— BRIEF —
When you answer, copy every line of the listing below exactly.
________________________________________
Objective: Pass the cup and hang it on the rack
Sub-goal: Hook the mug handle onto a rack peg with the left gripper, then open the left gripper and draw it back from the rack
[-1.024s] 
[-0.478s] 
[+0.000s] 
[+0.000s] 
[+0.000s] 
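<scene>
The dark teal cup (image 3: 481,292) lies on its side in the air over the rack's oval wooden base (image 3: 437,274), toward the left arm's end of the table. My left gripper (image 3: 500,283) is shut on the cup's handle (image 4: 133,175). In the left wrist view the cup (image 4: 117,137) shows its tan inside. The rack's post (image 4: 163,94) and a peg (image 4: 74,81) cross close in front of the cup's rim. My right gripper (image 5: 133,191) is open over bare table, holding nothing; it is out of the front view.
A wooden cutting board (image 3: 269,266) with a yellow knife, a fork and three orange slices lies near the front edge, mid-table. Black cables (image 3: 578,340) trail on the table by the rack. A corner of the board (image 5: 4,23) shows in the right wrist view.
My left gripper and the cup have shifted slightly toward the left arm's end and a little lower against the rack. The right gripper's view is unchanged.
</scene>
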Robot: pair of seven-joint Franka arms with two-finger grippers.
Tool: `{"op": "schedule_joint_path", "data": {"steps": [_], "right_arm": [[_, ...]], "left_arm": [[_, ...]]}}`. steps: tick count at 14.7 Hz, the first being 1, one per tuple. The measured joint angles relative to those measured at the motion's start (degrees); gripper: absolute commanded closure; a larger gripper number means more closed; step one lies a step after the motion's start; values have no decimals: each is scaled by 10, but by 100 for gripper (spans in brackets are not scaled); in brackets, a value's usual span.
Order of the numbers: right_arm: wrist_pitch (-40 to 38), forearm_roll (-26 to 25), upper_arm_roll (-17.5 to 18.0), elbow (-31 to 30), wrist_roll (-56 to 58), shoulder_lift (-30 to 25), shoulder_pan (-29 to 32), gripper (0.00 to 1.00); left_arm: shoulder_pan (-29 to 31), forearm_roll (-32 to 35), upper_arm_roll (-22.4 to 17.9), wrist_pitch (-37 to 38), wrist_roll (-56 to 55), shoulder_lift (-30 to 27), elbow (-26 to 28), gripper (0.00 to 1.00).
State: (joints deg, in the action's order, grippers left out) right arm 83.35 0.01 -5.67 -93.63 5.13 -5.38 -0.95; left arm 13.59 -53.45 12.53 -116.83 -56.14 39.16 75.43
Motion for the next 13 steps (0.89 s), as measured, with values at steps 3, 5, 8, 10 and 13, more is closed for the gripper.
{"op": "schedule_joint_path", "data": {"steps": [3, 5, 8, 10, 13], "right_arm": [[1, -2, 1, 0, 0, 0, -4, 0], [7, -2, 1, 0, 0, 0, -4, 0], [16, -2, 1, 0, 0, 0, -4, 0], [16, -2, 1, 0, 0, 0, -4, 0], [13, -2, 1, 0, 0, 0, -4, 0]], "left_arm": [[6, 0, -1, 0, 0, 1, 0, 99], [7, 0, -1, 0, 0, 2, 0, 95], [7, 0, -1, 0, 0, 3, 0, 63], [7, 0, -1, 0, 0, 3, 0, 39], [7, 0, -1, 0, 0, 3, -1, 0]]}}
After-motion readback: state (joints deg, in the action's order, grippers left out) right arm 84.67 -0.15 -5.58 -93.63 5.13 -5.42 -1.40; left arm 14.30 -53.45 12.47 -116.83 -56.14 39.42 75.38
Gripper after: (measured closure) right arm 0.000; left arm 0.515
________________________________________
— SOLUTION —
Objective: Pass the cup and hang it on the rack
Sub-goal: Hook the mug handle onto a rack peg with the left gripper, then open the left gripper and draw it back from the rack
[-1.024s] 
[-0.478s] 
[+0.000s] 
[+0.000s] 
[+0.000s] 
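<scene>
The dark teal cup (image 3: 481,292) lies on its side in the air over the rack's oval wooden base (image 3: 437,274), toward the left arm's end of the table. My left gripper (image 3: 500,283) is shut on the cup's handle (image 4: 133,175). In the left wrist view the cup (image 4: 117,137) shows its tan inside. The rack's post (image 4: 163,94) and a peg (image 4: 74,81) cross close in front of the cup's rim. My right gripper (image 5: 133,191) is open over bare table, holding nothing; it is out of the front view.
A wooden cutting board (image 3: 269,266) with a yellow knife, a fork and three orange slices lies near the front edge, mid-table. Black cables (image 3: 578,340) trail on the table by the rack. A corner of the board (image 5: 4,23) shows in the right wrist view.
My left gripper and the cup have shifted slightly toward the left arm's end and a little lower against the rack. The right gripper's view is unchanged.
</scene>
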Robot: pair of seven-joint Franka arms with two-finger grippers.
Tool: `{"op": "schedule_joint_path", "data": {"steps": [_], "right_arm": [[_, ...]], "left_arm": [[_, ...]]}}`. steps: tick count at 14.7 Hz, the first being 1, one per tuple. The measured joint angles relative to those measured at the motion's start (degrees); gripper: absolute commanded closure; a larger gripper number means more closed; step one lies a step after the motion's start; values have no decimals: each is scaled by 10, but by 100 for gripper (spans in brackets are not scaled); in brackets, a value's usual span.
Order of the numbers: right_arm: wrist_pitch (-40 to 38), forearm_roll (-26 to 25), upper_arm_roll (-17.5 to 18.0), elbow (-31 to 30), wrist_roll (-56 to 58), shoulder_lift (-30 to 25), shoulder_pan (-29 to 32), gripper (0.00 to 1.00); left_arm: shoulder_pan (-29 to 31), forearm_roll (-32 to 35), upper_arm_roll (-22.4 to 17.9), wrist_pitch (-37 to 38), wrist_roll (-56 to 55), shoulder_lift (-30 to 27), elbow (-26 to 28), gripper (0.00 to 1.00).
State: (joints deg, in the action's order, grippers left out) right arm 83.35 0.01 -5.67 -93.63 5.13 -5.38 -0.95; left arm 13.59 -53.45 12.53 -116.83 -56.14 39.16 75.43
Motion for the next 13 steps (0.89 s), as measured, with values at steps 3, 5, 8, 10 and 13, more is closed for the gripper.
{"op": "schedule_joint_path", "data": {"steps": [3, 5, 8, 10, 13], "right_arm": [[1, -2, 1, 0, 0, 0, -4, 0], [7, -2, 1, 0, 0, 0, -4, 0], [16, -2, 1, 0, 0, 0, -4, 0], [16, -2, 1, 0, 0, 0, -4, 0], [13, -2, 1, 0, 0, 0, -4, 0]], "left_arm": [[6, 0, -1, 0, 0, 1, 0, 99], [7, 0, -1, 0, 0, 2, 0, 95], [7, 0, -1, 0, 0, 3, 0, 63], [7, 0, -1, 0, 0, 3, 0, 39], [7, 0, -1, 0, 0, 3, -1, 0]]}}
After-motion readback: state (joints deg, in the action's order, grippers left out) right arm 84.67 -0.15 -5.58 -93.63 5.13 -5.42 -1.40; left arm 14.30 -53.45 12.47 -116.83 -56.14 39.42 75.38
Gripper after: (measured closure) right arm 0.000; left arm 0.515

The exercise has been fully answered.